Item 1.01 Entry into a Material
Definitive Agreement
On May 23,
2017, Nxt-ID, Inc. (the “Company”), completed a merger (the “Merger”) pursuant to an executed
Agreement and Plan of Merger (the “Merger Agreement”) by and among the Company, Fit Merger Sub, Inc., a
wholly-owned subsidiary of the Company (the “Merger Sub”), Fit Pay, Inc. (“Fit Pay”), Michael Orlando
(“Orlando”), Giesecke & Devrient Mobile Security America, Inc. (“G&D”), the other
stockholders of Fit Pay (the “Other Holders”) and Michael Orlando in his capacity as stockholder representative
representing the Other Holders (the “Stockholder Representative”, and together with Orlando and G&D, the
“Sellers”). Pursuant to the Merger, Fit Pay
merged with and into the Merger Sub, with the Merger Sub continuing as the surviving entity and a wholly owned subsidiary of
the Company.
Merger Agreement
Pursuant to the
terms of the Merger Agreement, the aggregate purchase price paid for Fit Pay was: (i) 19.96% of the outstanding shares of common
stock of the Company (the “Common Stock”); (ii) 2,000 shares of the Series C Non- Convertible Preferred Stock of the
Company (the “Series C Preferred Stock”); (iii) the payment of certain debts by the Company; and (iv) the payment of
certain unpaid transaction expenses by the Company. In addition, the Company will be required to pay the Sellers an earnout payment
equal to 12.5% of the gross revenue derived from Fit Pay’s technology for sixteen (16) fiscal quarters commencing on October
1, 2017 and ending on December 31, 2021. The Company also assumed various promissory notes issued by Fit Pay to Orlando. Following
the Merger, all of the preferred and common stock of Fit Pay was transferred to the Company.
The Merger Agreement
contains customary representations, warranties, covenants and indemnification obligations of the parties to the Merger. The Merger
Agreement is also subject to customary closing conditions. Following the Merger, Orlando, Fit Pay’s President, became
Chief Operating Officer of the Company, and President of the Merger Sub.
The foregoing
description of the Merger Agreement is not complete, and is qualified in its entirety by reference to the full text of the Merger
Agreement, the form of which is filed as Exhibit 10.1 hereto, and is incorporated herein by reference.

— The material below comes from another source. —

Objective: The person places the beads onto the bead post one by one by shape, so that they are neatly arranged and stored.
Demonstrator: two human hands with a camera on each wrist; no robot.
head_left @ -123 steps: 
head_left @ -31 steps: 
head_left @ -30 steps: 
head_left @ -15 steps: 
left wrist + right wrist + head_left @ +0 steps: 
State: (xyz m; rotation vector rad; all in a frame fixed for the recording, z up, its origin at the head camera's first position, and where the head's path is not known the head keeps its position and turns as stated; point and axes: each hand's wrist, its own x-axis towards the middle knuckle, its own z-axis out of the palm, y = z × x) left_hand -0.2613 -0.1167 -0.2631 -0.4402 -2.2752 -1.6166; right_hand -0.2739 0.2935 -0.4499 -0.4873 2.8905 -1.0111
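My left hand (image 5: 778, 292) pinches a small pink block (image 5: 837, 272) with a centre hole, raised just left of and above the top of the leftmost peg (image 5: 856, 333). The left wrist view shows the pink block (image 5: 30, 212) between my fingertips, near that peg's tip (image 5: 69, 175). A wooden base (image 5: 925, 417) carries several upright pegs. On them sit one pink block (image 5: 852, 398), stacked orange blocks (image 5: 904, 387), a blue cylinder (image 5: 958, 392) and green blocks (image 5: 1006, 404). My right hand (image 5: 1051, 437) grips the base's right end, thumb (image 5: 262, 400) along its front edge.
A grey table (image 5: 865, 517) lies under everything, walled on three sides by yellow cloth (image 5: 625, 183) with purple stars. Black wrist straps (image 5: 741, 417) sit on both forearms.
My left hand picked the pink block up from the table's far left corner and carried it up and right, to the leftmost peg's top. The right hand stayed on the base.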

Series C Non-Convertible Preferred
Stock
Ranking
The Series C Preferred Stock will rank
junior to our Series A Convertible Preferred Stock, $0.0001 par value per share, and our Series B Convertible Preferred, $0.0001
par value per share with respect to dividend rights and/or rights upon distributions, liquidation, dissolution or winding up of
the Company.
Dividends on Series C Non-Convertible
Preferred Stock
Holders of Series C Preferred Stock shall
be entitled to receive from, from and after the first date of issuance of the Series C Preferred Stock, cumulative dividends at
a rate of 5% per annum on a compounded basis, which dividend amount shall be guaranteed. Accrued and unpaid dividends shall
be payable in cash.
Redemption of Series C Non-Convertible
Preferred Stock
The Series C Preferred Stock may be redeemed
by the Company in cash at any time, in whole or in part, upon payment of the stated value of the Series C Preferred Stock, and
all related accrued but unpaid dividends.
Fundamental Change
If a “fundamental change” occurs
at any time while the Series C Preferred Stock is outstanding, the holders of shares of Series C Preferred Stock then outstanding
shall be immediately paid, out of the assets of the Company or the proceeds of such fundamental change, as applicable, and legally
available for distribution to its stockholders, an amount in cash equal to the stated value of the Series C Preferred Stock, and
all related accrued but unpaid dividends.
If the legally available assets of the
Company and the proceeds of such “fundamental change” are insufficient to pay the all of the Holders of the Series
C Preferred Stock, then the Holders of the Series C Preferred Stock shall share ratably in any such distribution in proportion
to the amount that they would have been entitled to. A fundamental change includes but is not limited to any change in the ownership
of at least 50% of the voting stock; liquidation or dissolution; or the Common Stock ceases to be listed on the market upon which
it currently trades.
Voting Rights
The holders of the Series C Preferred
Stock shall be entitled to vote on any matter submitted to the stockholders of the Company for a vote. One (1) share of Series
C Preferred Stock shall carry the same voting rights as one (1) share of Common Stock.